_The task_: Could you transcribe every record below exactly as written, excluding the pictures?

********

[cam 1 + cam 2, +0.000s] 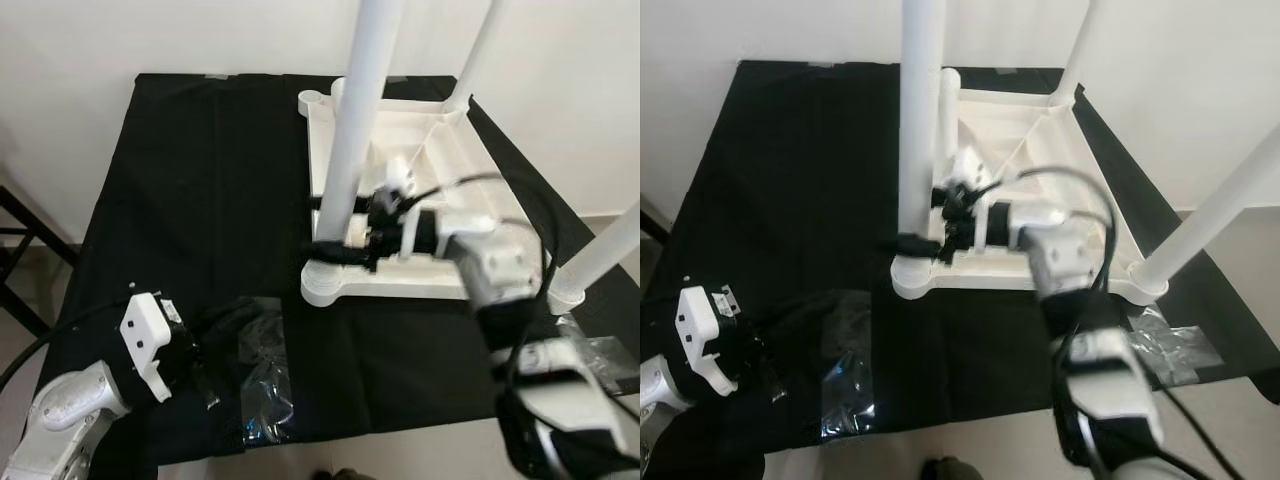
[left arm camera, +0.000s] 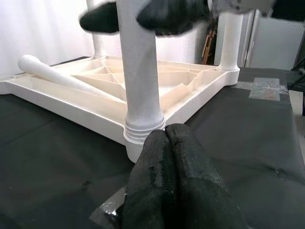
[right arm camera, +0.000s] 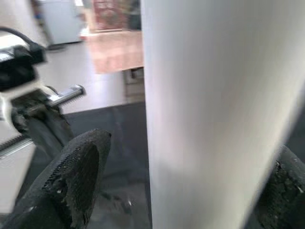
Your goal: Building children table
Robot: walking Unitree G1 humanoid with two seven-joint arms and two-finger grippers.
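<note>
Overhead, the right end effector (image 1: 335,250) clasps a smooth white plastic leg (image 1: 360,120) of the upturned table frame (image 1: 455,165) on the black-draped desk (image 1: 200,180). From the left wrist, the left end effector (image 2: 166,138), fingers pressed together, faces that leg's ribbed socket. From the right wrist, textured black fingers (image 3: 76,171) flank the cylindrical leg.

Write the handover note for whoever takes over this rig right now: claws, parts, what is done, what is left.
Right claw: fingers on either side of the near-left leg, low on it near its socket; in the right wrist view the leg sits between the two fingers.
Left claw: shut, empty, low over the black cloth beside the plastic bags.
Tabletop lies upside down. Three legs stand upright in corner sockets.
Left: the fourth leg lies loose inside the frame; one far corner socket looks empty. I cannot tell whether the held leg is fully seated.
</note>
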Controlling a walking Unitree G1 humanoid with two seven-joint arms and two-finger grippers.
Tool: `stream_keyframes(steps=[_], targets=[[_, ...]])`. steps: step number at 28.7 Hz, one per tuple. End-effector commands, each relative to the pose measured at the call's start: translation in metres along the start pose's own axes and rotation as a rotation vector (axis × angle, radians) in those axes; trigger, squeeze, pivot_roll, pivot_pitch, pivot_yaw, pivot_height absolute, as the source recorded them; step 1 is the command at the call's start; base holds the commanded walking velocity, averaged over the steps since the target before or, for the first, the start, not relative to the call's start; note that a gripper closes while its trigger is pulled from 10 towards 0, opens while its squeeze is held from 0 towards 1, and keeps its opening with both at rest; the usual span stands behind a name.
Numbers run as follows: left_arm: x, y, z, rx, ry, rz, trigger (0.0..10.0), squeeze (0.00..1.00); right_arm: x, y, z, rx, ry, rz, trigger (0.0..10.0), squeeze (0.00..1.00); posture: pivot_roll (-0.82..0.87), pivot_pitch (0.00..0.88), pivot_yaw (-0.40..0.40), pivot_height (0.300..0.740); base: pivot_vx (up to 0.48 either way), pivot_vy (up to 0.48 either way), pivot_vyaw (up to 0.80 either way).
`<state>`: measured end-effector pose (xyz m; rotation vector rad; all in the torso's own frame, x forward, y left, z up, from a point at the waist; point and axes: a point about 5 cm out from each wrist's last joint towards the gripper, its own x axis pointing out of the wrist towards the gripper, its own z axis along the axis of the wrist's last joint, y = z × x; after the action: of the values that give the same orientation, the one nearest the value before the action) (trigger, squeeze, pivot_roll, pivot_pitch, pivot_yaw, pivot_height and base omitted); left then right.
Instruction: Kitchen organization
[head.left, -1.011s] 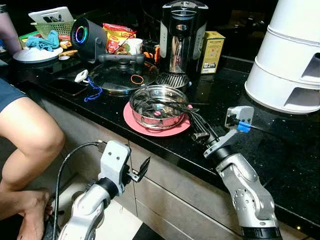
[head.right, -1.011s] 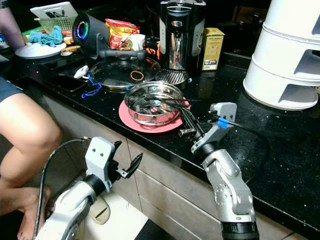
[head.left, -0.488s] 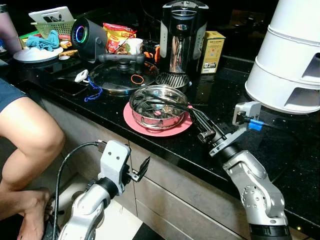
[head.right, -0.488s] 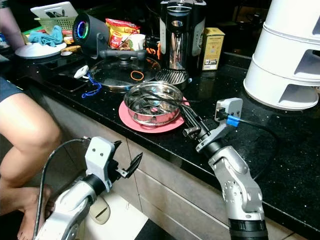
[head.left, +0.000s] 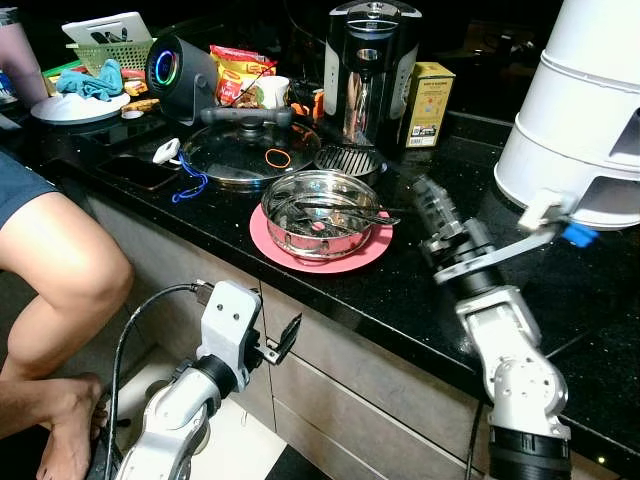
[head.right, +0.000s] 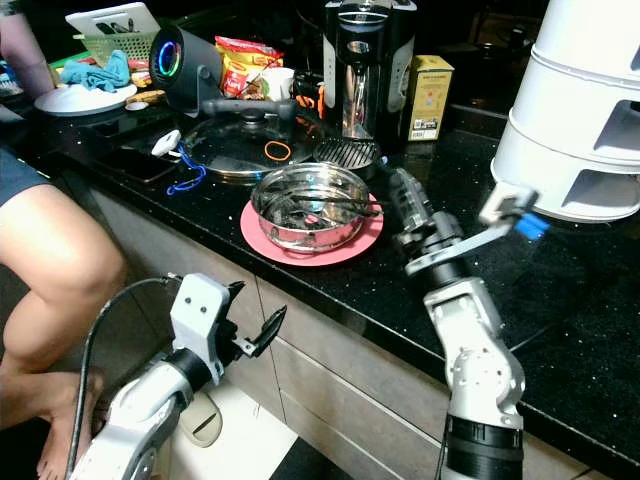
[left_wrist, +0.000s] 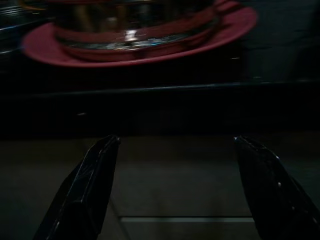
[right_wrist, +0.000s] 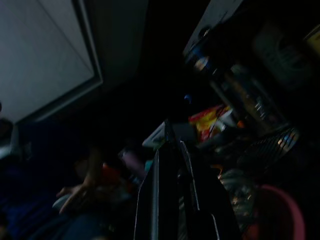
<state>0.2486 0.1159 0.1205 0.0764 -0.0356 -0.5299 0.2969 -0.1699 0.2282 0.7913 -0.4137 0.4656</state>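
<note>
- Left gripper (head.left: 283, 338) hung below the counter edge at about 7 o'clock from the steel bowl (head.left: 318, 212), fingers spread apart and empty; it pointed up at the cabinet front, likely parked out of the way.
- Right gripper (head.left: 428, 198) was raised over the black counter (head.left: 420, 290) at 3 o'clock of the bowl, tilted upward, fingers pressed together with nothing visibly between them. Judged a transit pose, clear of the dishes.
- Bowl sat on the pink plate (head.left: 290, 246) near the counter edge; utensils (head.left: 345, 210) lay across inside it, handles toward 3 o'clock, presumably gathered for tidying.
- A person's bare knee (head.left: 75, 280) stood at 9 o'clock, close to the left arm.
- Glass pot lid (head.left: 245, 150) lay flat at 11 o'clock behind the plate.
- Kettle (head.left: 370, 65) and yellow box (head.left: 428, 90) stood upright at 12 to 1 o'clock; white tiered stand (head.left: 590, 110) at 2 o'clock.
</note>
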Motion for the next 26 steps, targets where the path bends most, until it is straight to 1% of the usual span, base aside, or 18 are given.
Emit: stream_keyframes(steps=[1,2,3,6,7,8,11,13,14,17,20,21,23,26], targets=[[-0.001,-0.002,0.005,0.008,-0.022,-0.041,10.0,0.00,0.001,-0.001,0.000,0.027,-0.008,-0.008,0.0,0.00,-0.04,0.000,-0.006,0.740,0.000,0.000,0.00],[-0.001,-0.009,0.011,-0.012,-0.048,-0.116,10.0,0.00,0.002,-0.003,0.002,0.016,-0.014,-0.020,0.0,0.00,-0.04,0.000,-0.008,0.740,0.000,0.000,0.00],[-0.001,-0.021,0.023,-0.043,-0.089,-0.233,10.0,0.00,0.003,-0.005,0.003,-0.002,-0.020,-0.033,0.0,0.00,-0.04,0.000,-0.010,0.740,0.000,0.000,0.00],[-0.001,-0.024,0.026,-0.049,-0.098,-0.259,10.0,0.00,0.003,-0.005,0.004,-0.002,-0.021,-0.037,0.0,0.00,-0.04,0.000,-0.010,0.740,0.000,0.000,0.00],[0.001,-0.034,0.040,-0.055,-0.138,-0.342,10.0,0.00,0.004,-0.006,0.008,0.008,-0.038,-0.041,0.0,0.00,-0.04,0.000,-0.010,0.740,0.000,0.000,0.00],[0.001,-0.034,0.040,-0.055,-0.138,-0.342,10.0,0.00,0.004,-0.006,0.008,0.008,-0.038,-0.041,0.0,0.00,-0.04,0.000,-0.010,0.740,0.000,0.000,0.00],[0.003,-0.043,0.059,-0.045,-0.188,-0.418,10.0,0.00,0.007,-0.007,0.017,0.008,-0.062,-0.046,0.0,0.00,-0.04,0.000,-0.007,0.740,0.000,0.000,0.00],[0.003,-0.043,0.059,-0.045,-0.188,-0.418,10.0,0.00,0.007,-0.007,0.017,0.008,-0.062,-0.046,0.0,0.00,-0.04,0.000,-0.007,0.740,0.000,0.000,0.00],[0.008,-0.044,0.074,-0.015,-0.233,-0.429,10.0,0.00,0.008,-0.012,0.025,-0.028,-0.068,-0.077,10.0,0.00,-0.04,0.000,-0.005,0.740,0.000,0.000,0.00],[0.012,-0.039,0.085,0.006,-0.268,-0.408,10.0,0.00,0.007,-0.021,0.033,-0.072,-0.073,-0.134,10.0,0.00,-0.04,0.000,0.000,0.740,0.000,0.000,0.00],[0.014,-0.035,0.089,0.009,-0.274,-0.383,10.0,0.00,0.006,-0.024,0.036,-0.077,-0.074,-0.156,10.0,0.00,-0.04,0.000,0.001,0.740,0.000,0.000,0.00],[0.016,-0.031,0.094,0.016,-0.284,-0.350,10.0,0.00,0.006,-0.027,0.036,-0.085,-0.053,-0.176,10.0,0.00,-0.04,0.000,0.004,0.740,0.000,0.000,-0.41],[0.017,-0.029,0.096,0.017,-0.287,-0.337,10.0,0.00,0.006,-0.027,0.036,-0.087,-0.049,-0.178,10.0,0.00,-0.04,0.000,0.004,0.740,0.000,0.000,-0.59],[0.020,-0.023,0.098,0.045,-0.282,-0.289,10.0,0.00,0.006,-0.031,0.036,-0.105,-0.046,-0.199,10.0,0.00,-0.04,0.000,0.004,0.740,0.000,0.000,-0.80]])
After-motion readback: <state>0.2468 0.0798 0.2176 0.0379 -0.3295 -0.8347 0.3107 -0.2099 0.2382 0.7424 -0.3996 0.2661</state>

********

_Task result_:
[cam 1 + cam 2, +0.000s] 
[left arm camera, +0.000s] 
[right arm camera, +0.000s] 
Your goal: Building children table
Robot: walking Unitree G1 humanoid with two seven-joint arms and two-finger grippers.
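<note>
Overhead, the right end effector (image 1: 335,250) clasps a smooth white plastic leg (image 1: 360,120) of the upturned table frame (image 1: 455,165) on the black-draped desk (image 1: 200,180). From the left wrist, the left end effector (image 2: 166,138), fingers pressed together, faces that leg's ribbed socket. From the right wrist, textured black fingers (image 3: 76,171) flank the cylindrical leg.

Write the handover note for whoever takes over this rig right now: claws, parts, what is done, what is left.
Right claw: fingers on either side of the near-left leg, low on it near its socket; in the right wrist view the leg sits between the two fingers.
Left claw: shut, empty, low over the black cloth beside the plastic bags.
Tabletop lies upside down. Three legs stand upright in corner sockets.
Left: the fourth leg lies loose inside the frame; one far corner socket looks empty. I cannot tell whether the held leg is fully seated.
</note>
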Controlling a walking Unitree G1 humanoid with two seven-joint arms and two-finger grippers.
Tool: `stream_keyframes(steps=[_], targets=[[_, ...]])`. steps: step number at 28.7 Hz, one per tuple. End-effector commands, each relative to the pose measured at the call's start: translation in metres along the start pose's own axes and rotation as a rotation vector (axis × angle, radians) in those axes; trigger, squeeze, pivot_roll, pivot_pitch, pivot_yaw, pivot_height absolute, as the source recorded them; step 1 is the command at the call's start; base holds the commanded walking velocity, averaged over the steps since the target before or, for the first, the start, not relative to the call's start; note that a gripper closes while its trigger is pulled from 10 towards 0, opens while its squeeze is held from 0 towards 1, and keeps its opening with both at rest; the usual span stands behind a name.
Numbers run as follows: left_arm: x, y, z, rx, ry, rz, trigger (0.0..10.0), squeeze (0.00..1.00); right_arm: x, y, z, rx, ry, rz, trigger (0.0..10.0), squeeze (0.00..1.00); posture: pivot_roll (-0.82..0.87), pivot_pitch (0.00..0.88), pivot_yaw (-0.40..0.40), pivot_height (0.300..0.740); base: pivot_vx (up to 0.48 either way), pivot_vy (up to 0.48 either way), pivot_vyaw (up to 0.80 either way).
`<state>`: measured end-effector pose (xyz m; rotation vector rad; all in the torso's own frame, x forward, y left, z up, from a point at the waist; point and axes: a point about 5 cm out from each wrist's last joint towards the gripper, its own x axis pointing out of the wrist towards the gripper, its own z axis along the axis of the wrist's last joint, y = z × x; after the action: of the values that give the same orientation, the one nearest the value before the action) (trigger, squeeze, pivot_roll, pivot_pitch, pivot_yaw, pivot_height and base omitted); left then right.
Instruction: Kitchen organization
[head.left, -1.011s] 
[head.right, -1.011s] 
[head.left, -0.488s] 
[head.right, -0.488s] 
[head.left, +0.000s] 
[head.right, +0.000s] 
[left_wrist, +0.000s] 
[right_wrist, +0.000s] 
<state>0.2486 0.1159 0.1205 0.0764 -0.0356 -0.5299 0.2969 -0.1699 0.2282 0.7913 -0.4137 0.4656</state>
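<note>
- Left gripper (head.left: 283, 338) hung below the counter edge at about 7 o'clock from the steel bowl (head.left: 318, 212), fingers spread apart and empty; it pointed up at the cabinet front, likely parked out of the way.
- Right gripper (head.left: 428, 198) was raised over the black counter (head.left: 420, 290) at 3 o'clock of the bowl, tilted upward, fingers pressed together with nothing visibly between them. Judged a transit pose, clear of the dishes.
- Bowl sat on the pink plate (head.left: 290, 246) near the counter edge; utensils (head.left: 345, 210) lay across inside it, handles toward 3 o'clock, presumably gathered for tidying.
- A person's bare knee (head.left: 75, 280) stood at 9 o'clock, close to the left arm.
- Glass pot lid (head.left: 245, 150) lay flat at 11 o'clock behind the plate.
- Kettle (head.left: 370, 65) and yellow box (head.left: 428, 90) stood upright at 12 to 1 o'clock; white tiered stand (head.left: 590, 110) at 2 o'clock.
</note>
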Motion for the next 26 steps, targets where the path bends most, until it is straight to 1% of the usual span, base aside, or 18 are given.
Emit: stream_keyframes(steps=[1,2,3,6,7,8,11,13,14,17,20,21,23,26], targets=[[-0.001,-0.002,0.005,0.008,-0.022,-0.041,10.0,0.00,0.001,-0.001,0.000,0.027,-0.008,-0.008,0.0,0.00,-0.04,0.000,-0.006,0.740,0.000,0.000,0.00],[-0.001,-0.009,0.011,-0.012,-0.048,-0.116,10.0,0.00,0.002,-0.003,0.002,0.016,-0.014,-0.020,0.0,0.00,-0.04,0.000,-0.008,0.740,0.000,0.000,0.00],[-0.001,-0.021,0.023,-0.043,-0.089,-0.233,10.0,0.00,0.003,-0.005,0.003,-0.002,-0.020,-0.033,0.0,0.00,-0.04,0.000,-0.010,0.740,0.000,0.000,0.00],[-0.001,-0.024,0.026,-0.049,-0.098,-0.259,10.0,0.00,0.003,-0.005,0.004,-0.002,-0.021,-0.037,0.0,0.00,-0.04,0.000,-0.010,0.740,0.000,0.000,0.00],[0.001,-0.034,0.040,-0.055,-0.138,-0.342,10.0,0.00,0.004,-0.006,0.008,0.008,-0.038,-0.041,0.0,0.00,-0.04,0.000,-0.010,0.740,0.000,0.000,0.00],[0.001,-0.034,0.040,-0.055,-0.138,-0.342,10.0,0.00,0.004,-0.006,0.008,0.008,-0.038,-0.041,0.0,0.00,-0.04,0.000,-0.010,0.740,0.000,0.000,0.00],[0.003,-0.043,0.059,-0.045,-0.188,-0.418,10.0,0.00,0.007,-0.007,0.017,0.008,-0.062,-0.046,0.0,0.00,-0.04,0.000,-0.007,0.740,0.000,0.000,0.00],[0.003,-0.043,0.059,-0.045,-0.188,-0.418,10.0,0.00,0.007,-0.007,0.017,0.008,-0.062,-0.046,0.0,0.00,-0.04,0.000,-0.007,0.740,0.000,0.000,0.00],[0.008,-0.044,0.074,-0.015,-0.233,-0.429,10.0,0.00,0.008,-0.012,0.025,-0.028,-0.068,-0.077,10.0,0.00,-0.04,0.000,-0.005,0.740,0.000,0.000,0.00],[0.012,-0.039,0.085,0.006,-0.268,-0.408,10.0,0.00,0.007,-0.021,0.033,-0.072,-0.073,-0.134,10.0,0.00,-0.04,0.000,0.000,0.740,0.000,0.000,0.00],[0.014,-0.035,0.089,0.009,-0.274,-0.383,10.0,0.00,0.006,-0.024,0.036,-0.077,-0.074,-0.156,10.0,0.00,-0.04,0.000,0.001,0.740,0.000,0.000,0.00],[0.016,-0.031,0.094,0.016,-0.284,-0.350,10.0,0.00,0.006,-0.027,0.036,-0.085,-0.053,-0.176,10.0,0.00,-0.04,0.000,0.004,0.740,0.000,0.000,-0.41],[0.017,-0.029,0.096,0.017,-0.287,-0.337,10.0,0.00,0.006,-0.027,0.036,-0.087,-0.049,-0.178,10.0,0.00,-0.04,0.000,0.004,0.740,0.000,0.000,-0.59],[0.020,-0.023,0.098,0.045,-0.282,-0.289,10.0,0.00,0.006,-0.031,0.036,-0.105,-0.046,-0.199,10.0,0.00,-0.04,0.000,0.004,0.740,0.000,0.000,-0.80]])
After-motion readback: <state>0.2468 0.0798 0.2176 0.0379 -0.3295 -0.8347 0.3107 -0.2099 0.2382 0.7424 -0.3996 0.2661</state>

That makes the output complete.